Version-Control

There are many resources available on version control. Here is a simple overview as it relates to the NOAA Fisheries Integrated Toolbox.

What is version control?

Simply, version control tracks the changes to files and allows for revisions backward to previous versions ( more ). There are many types of version control.

We will focus here on the Distributed Model:

In this approach individual contributors work directly (generally locally) in their repository, and changes are shared and merged between repositories as a separate step. Although there are several open source tools available for this approach, we use Git.

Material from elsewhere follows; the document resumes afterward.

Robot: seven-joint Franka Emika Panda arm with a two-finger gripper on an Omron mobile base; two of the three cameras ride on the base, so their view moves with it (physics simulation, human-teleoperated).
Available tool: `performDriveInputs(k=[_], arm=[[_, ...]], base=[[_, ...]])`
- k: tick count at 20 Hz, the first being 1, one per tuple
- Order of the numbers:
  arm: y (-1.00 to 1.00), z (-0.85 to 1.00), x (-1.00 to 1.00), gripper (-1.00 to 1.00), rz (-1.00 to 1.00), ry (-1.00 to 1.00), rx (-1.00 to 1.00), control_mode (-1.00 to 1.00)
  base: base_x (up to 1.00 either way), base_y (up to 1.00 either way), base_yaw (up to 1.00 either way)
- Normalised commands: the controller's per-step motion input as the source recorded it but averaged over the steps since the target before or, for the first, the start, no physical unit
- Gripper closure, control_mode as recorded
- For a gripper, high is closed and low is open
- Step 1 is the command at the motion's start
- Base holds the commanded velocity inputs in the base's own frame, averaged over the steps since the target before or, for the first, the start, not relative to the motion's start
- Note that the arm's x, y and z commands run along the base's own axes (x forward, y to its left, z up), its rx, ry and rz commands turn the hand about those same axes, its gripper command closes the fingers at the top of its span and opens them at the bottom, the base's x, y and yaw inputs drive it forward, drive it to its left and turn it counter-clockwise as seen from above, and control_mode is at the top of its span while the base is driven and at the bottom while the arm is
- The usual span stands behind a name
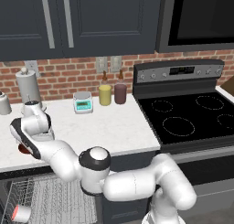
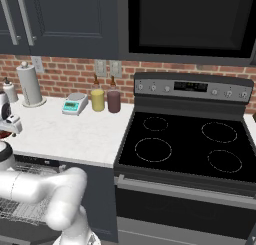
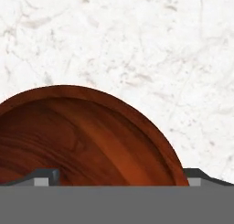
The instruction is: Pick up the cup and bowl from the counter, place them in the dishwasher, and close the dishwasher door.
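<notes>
Hand view, closest in: gripper [image 3: 121, 175] spread wide, nothing between the tips. One dark fingertip [image 3: 43, 176] sits over the inside of the bowl [image 3: 87, 136], the other just past its rim, over bare stone. So the jaws straddle the rim on one side; whether a tip touches the wood I cannot tell. Bowl is reddish-brown with a wood-grain swirl, standing upright on the counter [image 3: 137, 45], white with faint grey veining.

Left base view: arm reaches from lower right across to the left, wrist bent down over the counter's front-left area. A sliver of the bowl [image 1: 23, 149] shows dark red under the hand, near the front edge of the counter [image 1: 114, 127]. Below that edge the dishwasher [image 1: 55, 200] stands open, its light wire rack pulled into sight. The cup [image 1: 20, 213] lies on its side in the rack at lower left, red-pink inside facing the camera. Dishwasher door itself not made out.

Farther back on the counter: a small scale [image 1: 83, 102] with a teal display, then a yellow jar [image 1: 105, 94] and a maroon jar [image 1: 120, 93] side by side against the brick wall. Paper towel roll [image 1: 28, 87] to the far left, upright on its stand. Black stove top [image 1: 189, 118] to the right of the counter, four ring marks, control panel behind it.

Right base view: same layout, rack [image 2: 25, 189] visible under the counter edge behind the arm.
</notes>
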Motion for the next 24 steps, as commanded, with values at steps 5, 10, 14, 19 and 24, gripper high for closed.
performDriveInputs(k=[5,10,14,19,24], arm=[[0.20,-0.06,0.15,-1.00,0.05,0.13,0.00,-1.00],[0.34,-0.13,0.16,1.00,0.04,0.12,0.00,-1.00],[0.24,-0.06,0.12,1.00,0.04,0.08,0.00,-1.00],[0.07,0.00,-0.06,1.00,0.01,0.00,0.00,-1.00],[-0.05,0.23,-0.55,1.00,0.00,-0.08,0.00,-1.00]], base=[[0.00,0.00,0.00],[0.00,0.00,0.00],[0.00,0.00,0.00],[0.00,0.00,0.00],[0.00,0.00,0.00]])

  • Git is a distributed version control system for tracking changes in source code during software development. It is designed for coordinating work among programmers, but it can be used to track changes in any set of files. Its goals include speed, data integrity, and support for distributed, non-linear workflows.
  • Git was created by Linus Torvalds in 2005 for development of the Linux kernel, with other kernel developers contributing to its initial development. Its current maintainer since 2005 is Junio Hamano.
  • As with most other distributed version-control systems, and unlike most client-server systems, every Git directory on every computer is a full-fledged repository with a complete history and full version-tracking abilities, independent of network access or a central server.
  • Git is free and open-source software distributed under the terms of the GNU General Public License version 2.

GIT

Installing GIT

General installation directions You will need administrative privileges to install. Git can be used at the command line or with graphical user interfaces depending on your preferences. Herein we focus on command line information.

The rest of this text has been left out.